Exclude from evaluation via an issue

  • The “Exclude” action available on an Issue creates the same kind of override described above. When you open the Exclude dialog from an Issue you are setting the predicate’s enabled state to off for the scope you select.
  • The dialog presents checkboxes for scope selection: instance, database, object, group, and tag. Selecting one or more scopes creates a scoped override (enabled = off) that prevents the predicate from running for that specific combination.
  • Excluding from an Issue can optionally close all matching open issues for the selected scope; the override itself is recorded and shown under the predicate (highlighted in orange).
  • Exclusions are reversible: delete the override row to restore the default behavior, or edit the override to change its scope or enabled state.

4 - Predicate Details

Predicate Details

This page contains a form to view and edit all properties of a predicate, including scoped overrides and the evaluation expressions used by the background engine.

Scope controls

  • Server Tag: apply this predicate only to servers that have the selected tag.
  • Server Group: limit the predicate to servers belonging to a specific group.
  • Server: target a single SQL instance for this override.
  • Database: restrict the predicate to a particular database.
  • Object: restrict the predicate to a specific object (for example, a file, table, or index).
  • Use the scope controls to create a scoped override; leaving a field empty makes the override less specific (broader).

Editable expressions and fields

  • Evaluation Expression: the boolean expression the engine evaluates.

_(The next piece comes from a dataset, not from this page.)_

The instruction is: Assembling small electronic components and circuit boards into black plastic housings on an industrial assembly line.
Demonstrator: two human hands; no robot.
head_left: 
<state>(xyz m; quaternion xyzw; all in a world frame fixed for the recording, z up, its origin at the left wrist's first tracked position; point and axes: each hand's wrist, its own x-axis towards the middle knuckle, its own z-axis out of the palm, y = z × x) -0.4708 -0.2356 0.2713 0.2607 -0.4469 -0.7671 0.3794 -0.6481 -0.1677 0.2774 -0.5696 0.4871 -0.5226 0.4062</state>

The default is “actual = expected”, but you can change this to any valid expression supported by the engine (for example “actual < expected” or “actual > low AND actual < high”).
  • Expected Expression: the expected value or expression to compare against. This may be a constant (e.g., 20), a computed expression, or one of the available properties of the object being checked.
  • Actual Expression: the expression that yields the measured value to be evaluated (typically the name of a property from the underlying object, e.g., free_percent or file_size_gb).
  • Property Name: the logical name used to identify the property in UIs and reports. It maps the actual expression to a friendly identifier and can be used by other parts of the system to reference this value (for example in charts or exported data).
  • Filter Expression: an optional expression that narrows the set of objects the predicate applies to. Use it to include or exclude specific objects so the check only runs against matching items (for example: database_name = ‘X’ AND file_type = ’log’).

Behavior and helpers

  • Save applies the changes and creates or updates an override for the selected scope. Changing any property (including disabling) counts as an override.